The first cities of the Indus valley civilization were discovered in the first half of the 20th century by the excavations of John Marshall, Ernest Mackay and M.S. Vats on the two major sites of Mohenjo-daro in Sindh and Harappa in Punjab, cities that date to between 2500 and 1900 BC. With other contemporary sites like Chanhu-daro and Amri in Sindh or Lothal and Kalibangan in India, these sites yielded an impressive number of figurines, mostly in terracotta.
This terracotta female figurine with a bald head and broad shoulders is a rare example of its type. Heads of this type have been found in numerous sites of Balochistan. The occurrence of the bald head calls to mind a funerary purpose for such figures. The figure also share striking similarities with stone sculptures from Mesopotamia (Iraq) of the third millennium BC.
FIGURE OF A KING-PRIEST (MESOPOTAMIA)


The city of Uruk (Warka) in Southern Iraq is the most impressive example of an early urban centre. By the end of the fourth millennium BC, it reached a size of over 200 hectares, and accomodated well-equipped ceremonial quarter of monumental proportions.
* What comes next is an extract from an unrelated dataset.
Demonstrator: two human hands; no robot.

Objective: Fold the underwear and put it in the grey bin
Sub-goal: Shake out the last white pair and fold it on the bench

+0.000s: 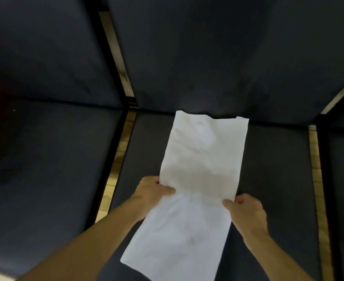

Uruk, was also the center of some of the earliest written texts known so far.
At its height, Uruk’s influence spread over vast sectors of the Near East, from Southeastern Turkey to Northern Syria, Northern Iraq and Western Iran. These influences included both changes in social and political organisation as well as in art and spiritual life as seen from this male figure conventionally known as “king-priest”, a ruler who is believed to have direct access to the gods in his role as a mediator between the sacred and the secular. As such, such figures are typically depicted in larger size compared with other characters in the composition. They also wear special attires, headdress and belted skirts that immediately identify them as king-priests.
FEMALE FIGURE (SOUTHERN ARABIA)


This figure comes from south-western Arabia and represents a Mother Goddess. Nude and sumptuously voluptuous, she dates to the end of the 4th millennium BC, making her one of the earliest idols of the ancient world. Made from basalt, the figure is obviously carved to evoke a sense of the monumental. The rendering of the eyebrows and the position of the arms crossed under the breasts are unique to prehistoric Arabia.